Although composing full time might not have been considered possible, he soon became a fixture in Newport’s musical circles. He sang with the (now defunct) Newport Choral Society, the Dorothy Adams Singers, and the Newport Philharmonic Choir. In the last two he was joined by his daughter, Helen. He organised the music section of Newport U3A [the local branch of the Welsh University of the Third Age], and he organised other musical events or was a keen supporter of them.
Much later in life – and he was writing music all the time – came commissions from the international piano duo, the Cann Twins - Claire and Antoinette (Toni).1 At 89, he had reached the 17th of a projected set of 24 Epilogues for piano. His keyboard writing was Gallic and sophisticated. He was certainly modest about his abilities. In 2010 the Priory Singers and others gave the world premiere of his Newport Elegy, written to commemorate those who died in a Newport Docks disaster a century before.

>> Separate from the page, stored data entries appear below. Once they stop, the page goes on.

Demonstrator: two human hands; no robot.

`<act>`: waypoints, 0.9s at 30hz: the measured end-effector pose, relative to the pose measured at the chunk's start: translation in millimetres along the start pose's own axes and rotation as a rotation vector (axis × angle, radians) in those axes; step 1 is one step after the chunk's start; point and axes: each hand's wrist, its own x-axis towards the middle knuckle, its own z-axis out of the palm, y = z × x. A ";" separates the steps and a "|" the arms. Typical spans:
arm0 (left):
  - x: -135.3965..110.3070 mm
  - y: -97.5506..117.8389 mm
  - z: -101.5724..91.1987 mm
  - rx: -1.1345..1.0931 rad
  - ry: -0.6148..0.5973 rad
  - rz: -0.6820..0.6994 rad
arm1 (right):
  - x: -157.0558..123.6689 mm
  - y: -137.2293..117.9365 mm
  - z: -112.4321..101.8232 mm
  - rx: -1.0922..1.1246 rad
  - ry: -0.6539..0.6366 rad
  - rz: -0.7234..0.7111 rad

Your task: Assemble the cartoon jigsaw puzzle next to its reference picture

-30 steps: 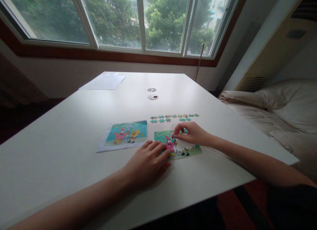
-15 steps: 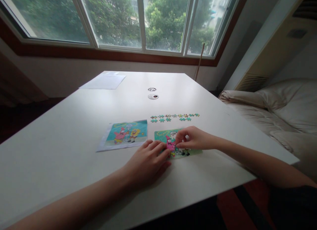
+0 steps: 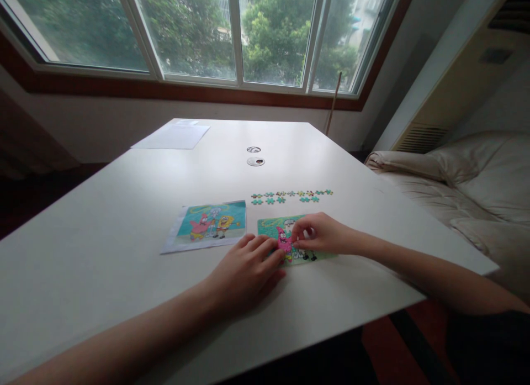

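Observation:
A jigsaw puzzle (image 3: 269, 226) with cartoon figures lies on the table in front of me, partly covered by both hands. My left hand (image 3: 252, 266) rests on its lower left part, palm down and fingers stretched out. Over the middle of the puzzle, beside the pink figure, my right hand (image 3: 321, 234) is closed in a pinch on a small puzzle piece (image 3: 293, 242), mostly hidden by the fingertips. Left of the puzzle lies a printed picture sheet (image 3: 211, 222) with the same figures. Loose puzzle pieces (image 3: 281, 200) lie in two rows beyond the puzzle.
Two round flat items (image 3: 255, 162) lie farther back on the white table (image 3: 124, 219). White paper (image 3: 174, 136) is at the far left corner. A pale sofa (image 3: 455, 186) stands to the right, and windows (image 3: 273, 37) are beyond the table.
My right hand has shifted very slightly left over the puzzle, still pinching. The left hand stays where it was.

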 end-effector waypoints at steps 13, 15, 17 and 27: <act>0.4 0.8 1.4 -0.003 0.002 -0.001 | 1.9 0.9 -1.0 0.022 -0.008 0.053; 0.4 0.9 1.5 -0.004 -0.001 -0.005 | 1.6 0.9 -0.9 0.010 -0.012 0.049; 0.6 0.9 1.5 -0.006 -0.004 -0.010 | 1.4 0.7 -0.8 0.003 -0.022 0.050; 0.3 0.7 0.7 0.000 0.000 -0.009 | 0.7 3.9 -6.0 -0.036 -0.040 0.043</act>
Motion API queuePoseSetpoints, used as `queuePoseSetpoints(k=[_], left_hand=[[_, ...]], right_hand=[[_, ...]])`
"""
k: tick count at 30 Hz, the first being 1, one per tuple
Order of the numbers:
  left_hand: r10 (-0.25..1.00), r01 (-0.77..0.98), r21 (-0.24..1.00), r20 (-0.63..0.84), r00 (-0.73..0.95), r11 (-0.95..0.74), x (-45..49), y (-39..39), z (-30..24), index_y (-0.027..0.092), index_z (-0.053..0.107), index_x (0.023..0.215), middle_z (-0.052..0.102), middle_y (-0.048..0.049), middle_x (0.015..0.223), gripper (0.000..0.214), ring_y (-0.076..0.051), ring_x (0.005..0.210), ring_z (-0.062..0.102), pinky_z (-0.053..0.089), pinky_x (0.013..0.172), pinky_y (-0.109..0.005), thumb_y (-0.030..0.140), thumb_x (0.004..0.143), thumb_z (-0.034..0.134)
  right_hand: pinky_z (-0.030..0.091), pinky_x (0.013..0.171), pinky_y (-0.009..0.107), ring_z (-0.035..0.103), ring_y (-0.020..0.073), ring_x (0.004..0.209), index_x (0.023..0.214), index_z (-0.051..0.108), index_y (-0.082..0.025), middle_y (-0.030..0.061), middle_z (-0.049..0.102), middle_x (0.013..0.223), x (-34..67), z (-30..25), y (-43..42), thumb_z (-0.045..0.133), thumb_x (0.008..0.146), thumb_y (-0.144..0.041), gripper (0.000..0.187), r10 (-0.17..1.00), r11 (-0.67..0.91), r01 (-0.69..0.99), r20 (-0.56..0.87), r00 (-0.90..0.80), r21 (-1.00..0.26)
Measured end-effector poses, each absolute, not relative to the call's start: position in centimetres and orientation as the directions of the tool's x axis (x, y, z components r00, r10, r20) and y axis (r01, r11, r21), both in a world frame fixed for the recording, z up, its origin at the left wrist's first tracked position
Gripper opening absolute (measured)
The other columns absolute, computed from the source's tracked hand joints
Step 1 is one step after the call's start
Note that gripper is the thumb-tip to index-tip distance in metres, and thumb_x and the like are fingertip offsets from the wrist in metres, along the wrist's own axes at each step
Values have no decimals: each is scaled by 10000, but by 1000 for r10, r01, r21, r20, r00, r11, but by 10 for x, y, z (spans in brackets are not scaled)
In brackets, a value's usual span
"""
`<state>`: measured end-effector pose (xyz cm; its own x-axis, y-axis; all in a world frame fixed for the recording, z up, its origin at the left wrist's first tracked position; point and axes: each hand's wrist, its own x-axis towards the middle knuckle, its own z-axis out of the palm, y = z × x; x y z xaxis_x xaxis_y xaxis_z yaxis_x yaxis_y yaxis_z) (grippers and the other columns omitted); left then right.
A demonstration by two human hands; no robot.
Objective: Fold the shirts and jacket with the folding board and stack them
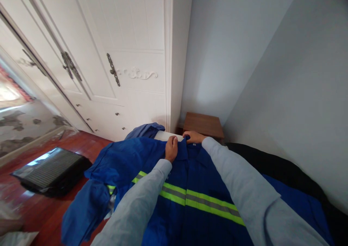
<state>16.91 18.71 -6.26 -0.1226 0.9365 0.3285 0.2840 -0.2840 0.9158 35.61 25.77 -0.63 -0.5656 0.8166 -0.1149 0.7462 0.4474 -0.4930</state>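
Note:
A blue work jacket (160, 222) with yellow-green and grey reflective bands lies spread front up before me, its collar at the far end. My left hand (171, 149) is closed at the left side of the collar, thumb up and fingers curled on the cloth. With fingers bent over the collar's edge, my right hand (194, 137) pinches the cloth near the neck opening, beside a small label. One sleeve (84, 211) hangs down at the left. The fingertips of both hands are partly hidden.
A white wardrobe (141, 28) stands ahead, with a small brown wooden stand (202, 124) beside it. Greyish-blue cloth (145, 130) lies beyond the jacket. A black case (54, 171) rests on the red floor. Black material (272, 157) runs along the right wall.

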Motion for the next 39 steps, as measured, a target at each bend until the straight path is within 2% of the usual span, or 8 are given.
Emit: queuePoseSetpoints(k=[4, 11, 16, 20, 23, 27, 31, 39], left_hand=[[937, 293, 915, 326, -125, -279, 169, 188, -62, 189, 603, 992, 693, -73, 959, 297, -200, 925, 659, 520, 883, -345, 394, 995, 388], [926, 373, 884, 353, -132, -283, 169, 185, -60, 165, 612, 1037, 696, -106, 998, 357, -219, 967, 664, 521, 910, -360, 412, 1008, 357], [892, 603, 683, 438, 112, -411, 172, 177, -57, 141, 548, 1345, 606, -164, 1363, 473, -265, 1276, 567, 436, 1087, -421, 433, 1019, 370], [872, 739, 469, 332, 360, -483, 179, 174, -56, 149, 515, 1431, 522, -150, 1489, 547, -281, 1430, 426, 309, 1190, -464, 469, 1037, 313], [897, 808, 394, 262, 357, -437, 185, 175, -57, 123, 493, 1461, 507, -167, 1499, 612, -314, 1442, 402, 259, 1206, -497, 498, 1039, 258], [901, 852, 311, 258, 350, -420, 189, 175, -59, 105, 458, 1495, 434, -198, 1546, 657, -369, 1459, 356, 225, 1203, -546, 526, 1018, 293], [914, 875, 284, 222, 339, -393, 191, 174, -58, 103, 425, 1522, 402, -206, 1564, 670, -373, 1474, 328, 194, 1212, -553, 520, 1008, 319], [927, 909, 187, 100, 361, -373, 187, 176, -48, 158, 330, 1577, 323, -158, 1618, 718, -316, 1512, 262, 153, 1235, -520, 587, 1004, 273]], right_hand=[[439, 972, 228, 649, 164, 1048, 959, 783, -151, 51, 731, 1055, 347, -8, 261, 565, 781, -128, 283, 817, 456, 744, -101, -567, -488], [483, 715, 181, 660, 125, 737, 933, 788, -114, 36, 735, 859, 352, -6, 273, 633, 775, -207, 240, 769, 414, 759, -252, -587, -504], [502, 868, 210, 670, 162, 989, 1184, 713, -126, 80, 707, 1136, 357, -1, 276, 692, 769, -207, 423, 795, 446, 756, -175, -580, -480], [470, 1044, 321, 622, 222, 1158, 1235, 682, -140, 107, 658, 1252, 376, -4, 261, 671, 830, -273, 427, 842, 436, 795, -119, -526, -422], [355, 1186, 410, 474, 259, 1371, 1433, 540, -127, 145, 499, 1462, 390, -16, 235, 551, 933, -364, 553, 919, 368, 858, 0, -394, -358], [254, 1255, 423, 301, 277, 1495, 1537, 401, -53, 175, 318, 1581, 402, -47, 188, 401, 1000, -531, 719, 957, 279, 932, 147, -250, -231], [213, 1262, 463, 226, 308, 1521, 1560, 363, -45, 172, 230, 1616, 410, -71, 157, 289, 997, -657, 835, 972, 228, 962, 85, -217, -148], [166, 1270, 462, 194, 250, 1537, 1611, 272, -146, 91, 216, 1634, 427, -64, 159, 182, 1036, -599, 737, 994, 108, 991, -10, -110, -82]])
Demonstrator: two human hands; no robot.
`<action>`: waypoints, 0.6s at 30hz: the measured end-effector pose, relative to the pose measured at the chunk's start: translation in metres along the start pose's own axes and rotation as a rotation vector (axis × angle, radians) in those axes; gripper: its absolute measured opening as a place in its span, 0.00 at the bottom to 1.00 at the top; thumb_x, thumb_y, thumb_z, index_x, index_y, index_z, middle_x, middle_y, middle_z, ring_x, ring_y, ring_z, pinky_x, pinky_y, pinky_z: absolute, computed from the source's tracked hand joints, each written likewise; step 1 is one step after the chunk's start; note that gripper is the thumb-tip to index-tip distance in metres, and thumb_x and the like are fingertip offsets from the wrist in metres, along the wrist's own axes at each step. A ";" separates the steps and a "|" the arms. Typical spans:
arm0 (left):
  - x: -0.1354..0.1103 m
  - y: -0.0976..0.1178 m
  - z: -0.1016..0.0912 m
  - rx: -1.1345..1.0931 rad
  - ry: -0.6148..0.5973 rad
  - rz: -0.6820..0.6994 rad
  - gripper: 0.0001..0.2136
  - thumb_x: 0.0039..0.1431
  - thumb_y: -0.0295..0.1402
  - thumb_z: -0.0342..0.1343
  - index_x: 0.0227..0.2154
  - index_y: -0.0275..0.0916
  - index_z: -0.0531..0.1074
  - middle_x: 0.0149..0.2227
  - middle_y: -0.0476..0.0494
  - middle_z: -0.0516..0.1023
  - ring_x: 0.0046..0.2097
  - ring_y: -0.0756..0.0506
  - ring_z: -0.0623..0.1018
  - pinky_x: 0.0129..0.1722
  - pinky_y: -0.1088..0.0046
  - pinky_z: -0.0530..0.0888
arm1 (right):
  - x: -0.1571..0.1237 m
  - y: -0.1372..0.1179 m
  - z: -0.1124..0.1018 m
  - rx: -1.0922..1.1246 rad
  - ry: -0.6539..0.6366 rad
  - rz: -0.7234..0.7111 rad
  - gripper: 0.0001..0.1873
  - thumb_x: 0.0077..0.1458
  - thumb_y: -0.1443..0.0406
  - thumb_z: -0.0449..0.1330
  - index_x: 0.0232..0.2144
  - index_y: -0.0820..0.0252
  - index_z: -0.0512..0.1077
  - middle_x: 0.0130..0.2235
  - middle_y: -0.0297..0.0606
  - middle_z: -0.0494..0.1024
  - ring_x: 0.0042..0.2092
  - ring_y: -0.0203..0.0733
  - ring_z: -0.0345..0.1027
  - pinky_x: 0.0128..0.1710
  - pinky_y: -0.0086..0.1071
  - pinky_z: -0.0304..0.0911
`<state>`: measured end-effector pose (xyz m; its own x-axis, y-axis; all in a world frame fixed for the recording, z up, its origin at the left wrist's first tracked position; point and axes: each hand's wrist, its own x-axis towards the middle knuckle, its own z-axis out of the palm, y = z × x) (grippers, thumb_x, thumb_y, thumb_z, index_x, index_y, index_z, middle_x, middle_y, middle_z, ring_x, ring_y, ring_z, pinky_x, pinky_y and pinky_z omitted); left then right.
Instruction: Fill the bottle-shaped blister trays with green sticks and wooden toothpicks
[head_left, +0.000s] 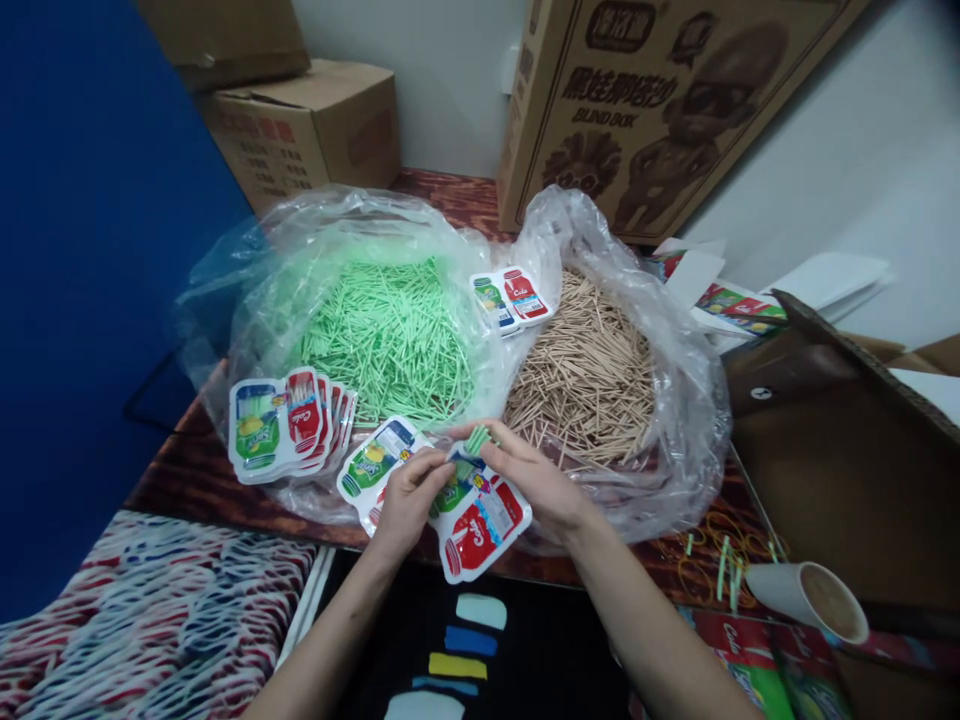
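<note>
My left hand [411, 497] pinches the upper edge of a printed candy pouch [480, 525], which shows a green jar and a red cola jar. Between the fingers of my right hand [534, 478] is a small bunch of green sticks [478, 440], right at the pouch's top edge. Whether their tips are inside the pouch I cannot tell. Other flat pouches [375, 462] lie under and beside my left hand. Behind, an open plastic bag holds a heap of loose green sticks [390, 340]; to its right is a heap of brown sticks [589, 375] in another bag.
A fanned stack of pouches [289, 425] lies at the left, and more pouches [512, 298] rest between the bags. Cardboard boxes [360, 125] stand behind. At the right are a tipped paper cup [810, 600], rubber bands [694, 580] and an open carton [847, 430].
</note>
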<state>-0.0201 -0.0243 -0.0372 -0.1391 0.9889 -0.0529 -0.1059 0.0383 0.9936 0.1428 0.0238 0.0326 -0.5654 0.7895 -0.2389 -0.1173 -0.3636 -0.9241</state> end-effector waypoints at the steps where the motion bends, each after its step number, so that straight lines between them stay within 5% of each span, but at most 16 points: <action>1: 0.001 -0.002 0.000 -0.007 0.011 0.018 0.06 0.53 0.35 0.60 0.30 0.39 0.78 0.33 0.48 0.77 0.38 0.47 0.75 0.39 0.72 0.71 | -0.003 -0.002 -0.002 -0.082 0.025 -0.029 0.19 0.56 0.57 0.59 0.49 0.55 0.68 0.50 0.42 0.74 0.50 0.44 0.70 0.47 0.38 0.67; 4: 0.005 -0.005 0.003 -0.005 0.045 0.064 0.06 0.54 0.35 0.59 0.32 0.40 0.78 0.36 0.46 0.78 0.41 0.45 0.75 0.44 0.70 0.70 | -0.010 -0.004 -0.007 -0.370 0.150 -0.137 0.23 0.56 0.61 0.60 0.54 0.52 0.64 0.51 0.40 0.72 0.52 0.43 0.67 0.49 0.36 0.65; 9: 0.004 0.002 0.006 -0.054 0.030 0.006 0.08 0.52 0.36 0.60 0.32 0.38 0.77 0.35 0.45 0.78 0.40 0.45 0.76 0.44 0.69 0.71 | -0.022 0.001 -0.003 -0.807 0.250 -0.328 0.10 0.59 0.70 0.54 0.41 0.56 0.72 0.38 0.37 0.72 0.40 0.40 0.67 0.42 0.34 0.63; 15: 0.002 0.018 -0.019 0.013 -0.498 -0.304 0.18 0.39 0.35 0.68 0.36 0.36 0.77 0.33 0.45 0.80 0.34 0.44 0.76 0.37 0.70 0.73 | -0.036 0.015 0.012 -0.846 0.269 -0.508 0.14 0.62 0.70 0.50 0.47 0.55 0.71 0.35 0.37 0.70 0.38 0.40 0.65 0.38 0.32 0.62; 18: 0.001 0.020 -0.023 0.130 -0.570 -0.327 0.12 0.47 0.38 0.64 0.32 0.35 0.78 0.30 0.46 0.79 0.32 0.46 0.75 0.35 0.71 0.71 | -0.042 0.020 0.013 -0.876 0.294 -0.453 0.11 0.61 0.69 0.52 0.45 0.56 0.68 0.35 0.37 0.71 0.37 0.40 0.66 0.38 0.33 0.61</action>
<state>-0.0445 -0.0262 -0.0197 0.4259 0.8431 -0.3282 0.0703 0.3308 0.9411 0.1534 -0.0230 0.0279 -0.3805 0.8953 0.2316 0.4334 0.3939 -0.8106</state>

In an article for the Lennox Berkeley Society Journal of 2014, he recalled: ‘When I was leaving the Academy, Lennox asked me to keep in touch and let him know what I was writing. That was typical of his generous spirit and interest in those he had previously helped and motivated. I was not gifted enough to earn my living through music and so I trained as a librarian. I certainly could not have provided for a family as a piano teacher but I found a satisfying (if not exciting) way of life with books’.
In a pointer to what might have been, Lennox asked Michael to write some music that he himself didn’t have time for, and to submit the results to the composer’s publisher, Chester. It was the first and only music he ever had published.
Toni Cann commented: ‘It’s such sad news. Michael was a wonderful person. We met him after a recital in Newport in 1995. He asked if we would like him to write a two-piano piece for us, and two weeks later the delightful work Geminae arrived in the post. The theme was based on our initials CAC. Since then he has written so many beautiful works for us.’
Michael Elliott survived his wife Mary, and is himself survived by a son, Maurice, daughters Helen, Catherine, and Margaret, and six grandchildren.
The Cann Twins gave a memorial concert for Michael Elliott at the Riverfront, Newport, in November, when their programme included a Sonatina which he had written a few months earlier.